Genetic Basis of Primary Cellular Immunodeficiency Diseases

GENE PRODUCT	EFFECT ON T CELLS	INFECTION SUSCEPTIBILITY
Lck	↓↓ CD4 CD8	Viral infections predominantly
CD8α	↓↓ CD8 deficiency	Viral infections predominantly
ZAP-70	CD8 deficiency	Viral infections predominantly
RhoH	↓ Naïve CD4+ cells	Warts
ITK	↓ Naïve CD4+ cells Absence of NKT cells	Epstein-Barr virus
22q11.2 deletion	Thymic hypoplasia (DiGeorge syndrome, velocardiofacial syndrome)	Highly variable
CD3γ and ε	CD3 deficiency	Viral infections predominantly
TRAC	TCR-αβ T-cell deficiency	Similar to SCID
Coronin-1A	↓↓ CD4 ↓↓ CD8	Similar to SCID
MST1/STK4	↓ Naïve T cells Low number of recent thymic emigrants, restricted T-cell repertoire	Warts
AIRE	APECED, chronic mucocutaneous candidiasis, parathyroid and adrenal autoimmunity	Candida
TBX1	Thymic hypoplasia	Similar phenotype with 22q11.2 deletion

AIRE, Autoimmune regulator; APECED, autoimmune polyendocrinopathy-candidiasis–ectodermal dysplasia; Ig, immunoglobulin; ITK, IL-2–inducible tyrosine kinase deficiency; MST1, macrophage-stimulating factor 1; NKT, natural killer T; RhoH, Ras homology family member H; SCID, severe combined immunodeficiency; STK4, serine threonine kinase 4; TCR, T-cell receptor; TRAC, T-cell receptor α chain constant region; ZAP-70, zeta-associated protein 70.

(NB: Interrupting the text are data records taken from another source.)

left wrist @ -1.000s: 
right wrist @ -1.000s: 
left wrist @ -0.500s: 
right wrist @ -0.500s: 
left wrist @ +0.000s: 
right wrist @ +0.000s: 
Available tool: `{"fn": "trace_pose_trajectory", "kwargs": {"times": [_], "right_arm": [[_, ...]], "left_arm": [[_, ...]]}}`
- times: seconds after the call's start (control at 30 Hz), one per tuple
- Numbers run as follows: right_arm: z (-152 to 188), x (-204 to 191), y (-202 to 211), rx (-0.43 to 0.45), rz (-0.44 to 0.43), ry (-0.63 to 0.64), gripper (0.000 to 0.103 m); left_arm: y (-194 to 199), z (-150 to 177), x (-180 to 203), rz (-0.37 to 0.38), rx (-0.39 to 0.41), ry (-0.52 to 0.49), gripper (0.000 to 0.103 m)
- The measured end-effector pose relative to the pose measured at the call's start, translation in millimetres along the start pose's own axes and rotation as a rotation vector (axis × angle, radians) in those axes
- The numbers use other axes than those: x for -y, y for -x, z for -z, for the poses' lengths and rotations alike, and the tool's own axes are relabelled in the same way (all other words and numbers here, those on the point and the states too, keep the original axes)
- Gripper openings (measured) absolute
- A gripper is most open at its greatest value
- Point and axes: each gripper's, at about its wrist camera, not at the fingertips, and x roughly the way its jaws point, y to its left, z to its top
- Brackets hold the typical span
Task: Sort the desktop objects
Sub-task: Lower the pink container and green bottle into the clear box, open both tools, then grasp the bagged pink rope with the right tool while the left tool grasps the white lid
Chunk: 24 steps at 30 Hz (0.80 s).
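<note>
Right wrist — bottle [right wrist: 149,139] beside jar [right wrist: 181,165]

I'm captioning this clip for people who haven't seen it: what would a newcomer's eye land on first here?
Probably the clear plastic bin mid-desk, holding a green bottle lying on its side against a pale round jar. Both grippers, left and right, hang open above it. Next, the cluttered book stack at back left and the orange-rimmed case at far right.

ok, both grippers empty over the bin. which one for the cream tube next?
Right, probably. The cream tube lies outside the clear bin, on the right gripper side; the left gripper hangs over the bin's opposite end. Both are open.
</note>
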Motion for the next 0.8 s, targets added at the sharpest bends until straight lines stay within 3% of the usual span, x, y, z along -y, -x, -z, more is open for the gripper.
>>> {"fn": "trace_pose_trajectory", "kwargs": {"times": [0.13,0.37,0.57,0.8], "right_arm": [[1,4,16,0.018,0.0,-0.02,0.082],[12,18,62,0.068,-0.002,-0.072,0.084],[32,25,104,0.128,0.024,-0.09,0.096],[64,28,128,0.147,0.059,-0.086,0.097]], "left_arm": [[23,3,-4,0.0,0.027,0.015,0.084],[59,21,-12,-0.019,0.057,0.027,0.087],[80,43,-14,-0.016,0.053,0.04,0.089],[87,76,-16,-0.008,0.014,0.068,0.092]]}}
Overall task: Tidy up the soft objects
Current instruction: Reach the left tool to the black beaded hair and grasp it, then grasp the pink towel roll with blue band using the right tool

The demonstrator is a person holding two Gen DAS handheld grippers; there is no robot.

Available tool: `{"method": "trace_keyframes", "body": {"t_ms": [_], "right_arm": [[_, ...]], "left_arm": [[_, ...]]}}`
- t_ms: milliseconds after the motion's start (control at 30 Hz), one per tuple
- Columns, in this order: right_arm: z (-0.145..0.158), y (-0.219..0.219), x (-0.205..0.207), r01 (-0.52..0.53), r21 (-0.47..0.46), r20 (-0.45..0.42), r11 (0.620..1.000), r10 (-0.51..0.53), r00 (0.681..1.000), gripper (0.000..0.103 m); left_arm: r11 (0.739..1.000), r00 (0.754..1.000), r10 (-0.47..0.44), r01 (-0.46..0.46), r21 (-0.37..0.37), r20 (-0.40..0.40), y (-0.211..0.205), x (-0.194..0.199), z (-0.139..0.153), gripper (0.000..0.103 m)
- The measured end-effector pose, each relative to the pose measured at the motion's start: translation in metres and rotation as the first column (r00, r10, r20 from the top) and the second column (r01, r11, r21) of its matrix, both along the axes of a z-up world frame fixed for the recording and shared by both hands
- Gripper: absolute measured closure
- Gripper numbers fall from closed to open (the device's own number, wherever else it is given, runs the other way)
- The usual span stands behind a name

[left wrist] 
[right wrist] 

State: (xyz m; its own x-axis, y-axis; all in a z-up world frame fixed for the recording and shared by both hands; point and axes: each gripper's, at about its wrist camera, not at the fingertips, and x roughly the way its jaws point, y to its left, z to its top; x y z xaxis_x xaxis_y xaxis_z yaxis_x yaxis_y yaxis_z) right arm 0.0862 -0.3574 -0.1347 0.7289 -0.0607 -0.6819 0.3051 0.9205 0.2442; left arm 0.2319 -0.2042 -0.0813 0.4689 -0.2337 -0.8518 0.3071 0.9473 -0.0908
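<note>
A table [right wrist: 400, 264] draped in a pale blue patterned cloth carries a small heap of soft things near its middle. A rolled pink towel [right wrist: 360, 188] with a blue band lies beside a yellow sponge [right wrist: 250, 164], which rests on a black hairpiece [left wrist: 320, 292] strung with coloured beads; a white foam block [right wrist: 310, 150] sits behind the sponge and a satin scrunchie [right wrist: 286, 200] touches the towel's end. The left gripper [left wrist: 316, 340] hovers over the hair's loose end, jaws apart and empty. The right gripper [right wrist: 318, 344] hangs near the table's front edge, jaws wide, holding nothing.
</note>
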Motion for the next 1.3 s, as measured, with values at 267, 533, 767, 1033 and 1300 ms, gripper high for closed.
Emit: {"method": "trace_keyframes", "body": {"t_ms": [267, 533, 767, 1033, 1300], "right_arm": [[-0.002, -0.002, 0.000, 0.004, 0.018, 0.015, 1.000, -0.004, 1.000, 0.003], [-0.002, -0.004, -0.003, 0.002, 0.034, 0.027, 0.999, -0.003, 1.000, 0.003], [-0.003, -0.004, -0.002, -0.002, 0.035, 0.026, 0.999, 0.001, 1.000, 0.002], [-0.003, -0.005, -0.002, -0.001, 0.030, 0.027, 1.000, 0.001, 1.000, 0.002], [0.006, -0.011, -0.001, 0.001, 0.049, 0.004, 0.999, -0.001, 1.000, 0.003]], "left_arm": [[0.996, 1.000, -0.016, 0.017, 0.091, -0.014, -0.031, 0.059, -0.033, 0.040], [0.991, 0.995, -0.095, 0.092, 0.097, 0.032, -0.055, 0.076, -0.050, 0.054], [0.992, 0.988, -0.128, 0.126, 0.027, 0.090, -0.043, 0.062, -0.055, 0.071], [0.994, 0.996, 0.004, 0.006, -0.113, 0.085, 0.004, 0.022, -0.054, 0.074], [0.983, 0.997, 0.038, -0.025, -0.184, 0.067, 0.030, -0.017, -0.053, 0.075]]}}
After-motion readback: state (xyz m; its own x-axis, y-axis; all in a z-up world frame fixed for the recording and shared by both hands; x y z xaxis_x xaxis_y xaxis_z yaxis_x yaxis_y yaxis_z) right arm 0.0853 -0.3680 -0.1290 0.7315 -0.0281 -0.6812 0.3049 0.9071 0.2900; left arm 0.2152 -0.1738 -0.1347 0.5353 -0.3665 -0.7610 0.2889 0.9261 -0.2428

Chronic Mucocutaneous Candidiasis

Chronic mucocutaneous candidiasis (CMC ) is a syndrome characterized by impaired immune responsiveness to Candida. Some of the known gene defects with CMC have autoimmune polyendocrinopathy syn­drome type 1 (APS1 , or autoimmune polyendocrinopathy-candidiasis–ectodermal dystrophy [APECED ]). One of the other genetic types of CMC is associated with autoimmunity and predisposition to other infections (STAT1 gain-of-function mutations). However, most of the specific genetic types of CMC have isolated susceptibility to Candida . These types of CMC relate to defects in the Th17 cell pathway. Autosomal recessive deficiency in the interleukin-17 receptor A (IL-17RA) chain, and an autosomal dominant deficiency of the cytokine IL-17F are both associated with predisposition to Candida . Other immunodeficiencies in which Candida occurs in the context of other infections also affect the Th17 cells. Another CMC genetic type, caused by mutations in CARD9 , has a strong predisposition to Candida but also to other fungi.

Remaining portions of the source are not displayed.